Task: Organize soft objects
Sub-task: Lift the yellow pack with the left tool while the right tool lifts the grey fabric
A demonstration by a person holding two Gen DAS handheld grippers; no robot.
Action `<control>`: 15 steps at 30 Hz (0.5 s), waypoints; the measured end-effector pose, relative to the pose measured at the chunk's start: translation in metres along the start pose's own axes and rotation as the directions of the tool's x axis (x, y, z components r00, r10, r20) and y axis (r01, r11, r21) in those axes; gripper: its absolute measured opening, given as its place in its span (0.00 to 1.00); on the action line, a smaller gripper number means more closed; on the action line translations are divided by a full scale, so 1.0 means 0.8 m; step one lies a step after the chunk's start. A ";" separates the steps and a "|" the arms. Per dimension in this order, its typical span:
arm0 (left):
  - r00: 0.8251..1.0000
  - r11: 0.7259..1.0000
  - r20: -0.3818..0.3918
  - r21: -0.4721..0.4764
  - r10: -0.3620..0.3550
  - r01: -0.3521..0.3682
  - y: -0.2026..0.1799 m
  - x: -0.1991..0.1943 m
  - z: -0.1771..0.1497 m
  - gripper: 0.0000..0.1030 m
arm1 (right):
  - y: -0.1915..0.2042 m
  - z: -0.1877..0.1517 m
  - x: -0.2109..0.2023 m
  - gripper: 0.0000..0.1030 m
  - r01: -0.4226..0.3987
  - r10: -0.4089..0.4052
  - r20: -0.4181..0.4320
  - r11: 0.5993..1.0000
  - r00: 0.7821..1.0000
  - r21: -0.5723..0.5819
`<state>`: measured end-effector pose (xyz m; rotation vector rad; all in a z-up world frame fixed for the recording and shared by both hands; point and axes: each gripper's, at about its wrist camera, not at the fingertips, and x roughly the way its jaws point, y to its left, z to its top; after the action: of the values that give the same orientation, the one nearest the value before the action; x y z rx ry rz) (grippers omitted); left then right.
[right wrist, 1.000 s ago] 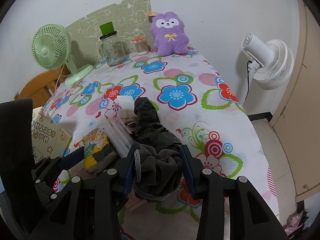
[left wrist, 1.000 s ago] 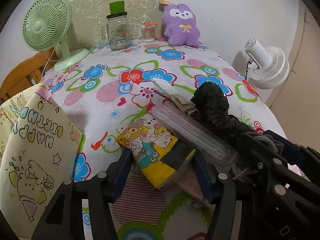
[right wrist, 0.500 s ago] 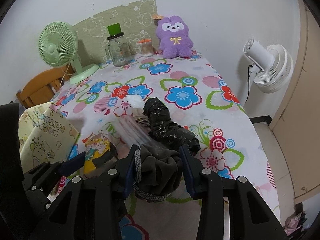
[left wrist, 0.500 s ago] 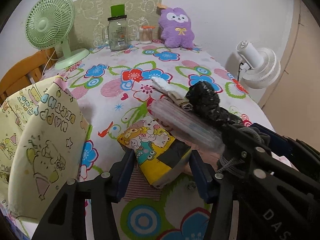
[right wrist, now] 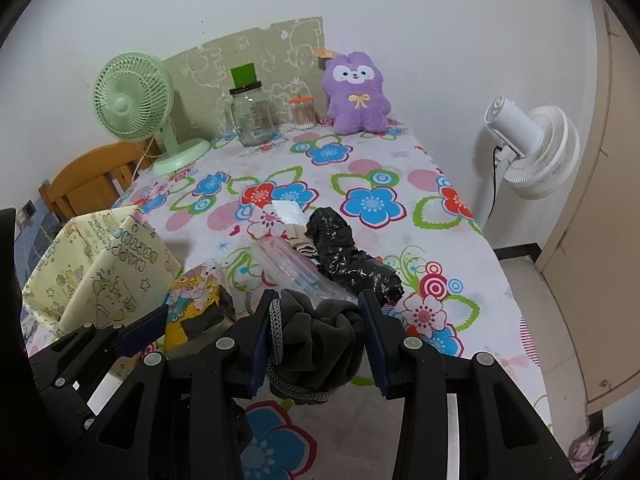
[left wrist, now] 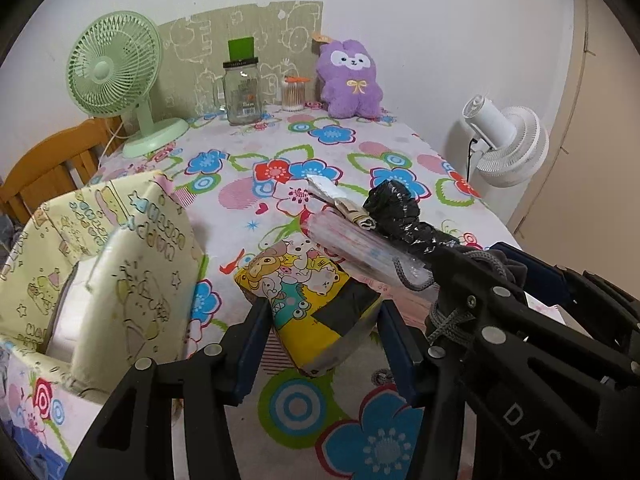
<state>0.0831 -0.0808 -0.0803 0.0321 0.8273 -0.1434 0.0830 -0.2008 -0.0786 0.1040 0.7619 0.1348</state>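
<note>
A yellow cartoon-printed soft pack [left wrist: 312, 292] sits between the blue pads of my left gripper [left wrist: 325, 344], which is shut on it just above the flowered tablecloth [left wrist: 240, 152]. My right gripper [right wrist: 316, 336] is shut on a bunched dark grey cloth [right wrist: 320, 340] with a grey cord. A clear plastic bag [right wrist: 296, 268] and a crumpled black plastic bag [right wrist: 344, 248] stretch away from that cloth; whether they rest on the table I cannot tell. The two grippers are side by side, the left one [right wrist: 144, 328] lower left in the right wrist view. A purple plush [left wrist: 351, 80] stands at the far edge.
An open yellow "happy birthday" fabric box [left wrist: 132, 280] stands at the table's left edge with something white inside. At the back are a green fan [left wrist: 114, 64], a glass jar [left wrist: 242, 92] and a swab pot [left wrist: 294, 94]. A wooden chair [left wrist: 52, 160] is left, a white fan [left wrist: 508, 144] right.
Both grippers have risen and drawn back from the table with their loads. The left jaws have narrowed onto the cartoon pack. The yellow box has come further into view at left.
</note>
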 end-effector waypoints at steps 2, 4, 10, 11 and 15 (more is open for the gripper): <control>1.000 1.000 0.010 0.004 0.000 0.000 -0.002 -0.008 0.000 0.55 | 0.001 0.001 -0.006 0.43 0.003 -0.003 0.008 1.000 1.000 -0.002; 1.000 1.000 0.020 0.007 -0.003 0.003 -0.003 -0.016 0.002 0.55 | 0.003 0.003 -0.014 0.43 0.007 -0.007 0.020 1.000 1.000 -0.004; 0.998 1.000 0.060 0.020 0.003 -0.004 -0.007 -0.042 0.006 0.55 | 0.007 0.007 -0.041 0.43 0.012 -0.011 0.059 1.000 0.998 -0.003; 0.998 1.000 0.065 0.021 0.002 -0.004 -0.007 -0.047 0.008 0.55 | 0.008 0.008 -0.046 0.43 0.011 -0.011 0.067 1.000 0.998 -0.003; 0.996 1.000 0.086 0.028 0.005 -0.008 -0.009 -0.061 0.009 0.55 | 0.011 0.011 -0.060 0.43 0.008 -0.007 0.090 1.000 0.996 -0.008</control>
<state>0.0548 -0.0831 -0.0393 0.0552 0.7393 -0.1494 0.0541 -0.1999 -0.0383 0.0991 0.6719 0.1254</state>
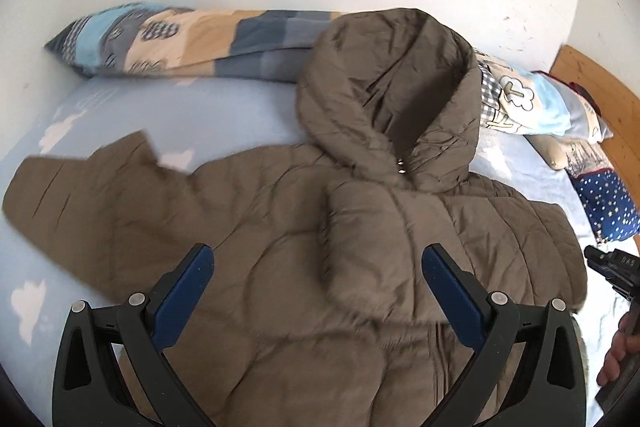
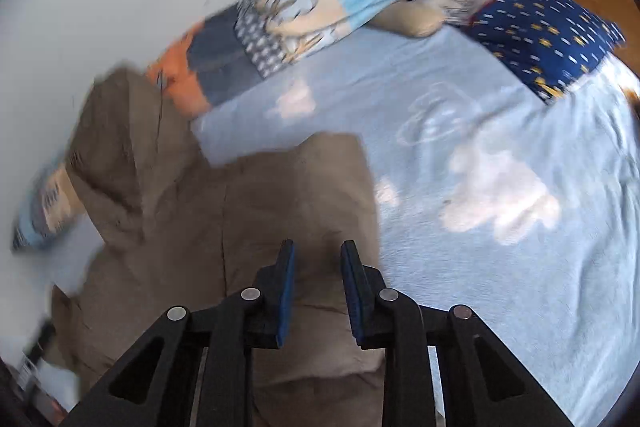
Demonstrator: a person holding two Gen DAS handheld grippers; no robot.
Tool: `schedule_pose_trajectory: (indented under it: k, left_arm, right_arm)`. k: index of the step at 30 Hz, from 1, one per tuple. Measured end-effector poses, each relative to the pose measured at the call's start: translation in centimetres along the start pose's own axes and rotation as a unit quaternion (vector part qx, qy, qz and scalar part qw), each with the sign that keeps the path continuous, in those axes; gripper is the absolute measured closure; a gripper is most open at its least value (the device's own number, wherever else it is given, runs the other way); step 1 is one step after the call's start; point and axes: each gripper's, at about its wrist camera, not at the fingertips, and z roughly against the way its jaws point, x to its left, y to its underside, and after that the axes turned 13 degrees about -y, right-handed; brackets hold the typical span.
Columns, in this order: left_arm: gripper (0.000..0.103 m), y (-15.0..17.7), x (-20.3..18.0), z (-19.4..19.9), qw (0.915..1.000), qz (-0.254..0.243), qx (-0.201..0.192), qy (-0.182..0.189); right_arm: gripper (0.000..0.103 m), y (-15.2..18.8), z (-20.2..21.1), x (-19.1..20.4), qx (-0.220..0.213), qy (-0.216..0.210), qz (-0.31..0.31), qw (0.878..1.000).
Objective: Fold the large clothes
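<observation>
Now | jacket (image 1: 304,235) lay flat on bed (image 1: 100,115) | left hand-held gripper (image 1: 318,263) spread wide | right hand-held gripper (image 2: 318,257) slightly apart, pinching nothing

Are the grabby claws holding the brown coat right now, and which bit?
No. The left gripper hangs wide open above the jacket; the right gripper has a narrow gap with nothing in it.

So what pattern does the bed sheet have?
Light blue sheet with white clouds, clearest in the right wrist view.
</observation>
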Motion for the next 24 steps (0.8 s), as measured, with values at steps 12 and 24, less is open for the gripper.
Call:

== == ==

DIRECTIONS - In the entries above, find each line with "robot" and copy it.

OUTPUT FOR THIS EXERCISE -
A demonstration by a person holding two Gen DAS handheld grippers; no robot.
Demonstrator: a person holding two Gen DAS handheld grippers; no robot.

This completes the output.